Best way to parse file into db-type layout?

Michael Hoffman cam.ac.uk at mh391.invalid
Sat Apr 30 09:31:08 EDT 2005


John Machin wrote:

>>>>That's nice. Well I agree with you, if the OP is concerned about embedded
>>>>CRs, LFs and ^Zs in his data (and he is using Windows in the latter case),
>>>>then he *definitely* shouldn't use fileinput.
>>>
>>>And if the OP is naive enough not to be concerned, then it's OK, is
>>>it?
>>
>>It simply isn't a problem in some real-world problem domains. And if there
>>are control characters the OP didn't expect in the input, and csv loads it
>>without complaint, I would say that he is likely to have other problems once
>>he's processing it.
> 
> Presuming for the moment that the reason for csv not complaining is
> that the data meets the csv non-spec and that the csv module is
> checking that: then at least he's got his data in the structural
> format he's expecting; if he doesn't do any/enough validation on the
> data, we can't save him from that.

What if the input is UTF-16? Your solution won't work for that. And there
are certainly UTF-16 CSV files out in the wild.

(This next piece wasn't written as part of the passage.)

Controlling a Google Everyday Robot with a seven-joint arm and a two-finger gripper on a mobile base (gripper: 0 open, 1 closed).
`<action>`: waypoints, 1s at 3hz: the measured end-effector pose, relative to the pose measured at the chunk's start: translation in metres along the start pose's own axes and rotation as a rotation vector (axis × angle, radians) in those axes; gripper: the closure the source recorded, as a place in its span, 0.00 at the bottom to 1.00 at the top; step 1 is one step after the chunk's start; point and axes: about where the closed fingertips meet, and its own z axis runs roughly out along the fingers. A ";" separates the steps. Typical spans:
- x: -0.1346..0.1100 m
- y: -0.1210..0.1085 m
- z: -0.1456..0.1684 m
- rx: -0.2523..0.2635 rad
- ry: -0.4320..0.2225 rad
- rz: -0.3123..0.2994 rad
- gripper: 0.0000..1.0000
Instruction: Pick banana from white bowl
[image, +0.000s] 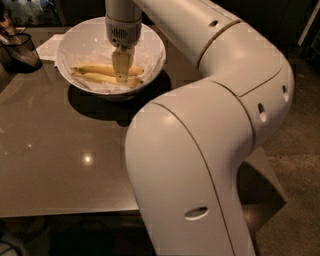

I think at some point you have to decide that certain kinds of data
are not sensible input to your program, and that the extra hassle in
programming around them is not worth the benefit.

> There is also an "on principle" element to it as well -- with
> fileinput one has to use the awkish methods like filelineno() and
> nextfile(); strikes me as a tricksy and inverted way of doing things.

Yes, indeed. I never use those, and would probably do something akin to what
you are suggesting rather than doing so. I simply enjoy the no-hassle
simplicity of fileinput.input() rather than worrying about whether my data
will be piped in, or in file(s) specified on the command line.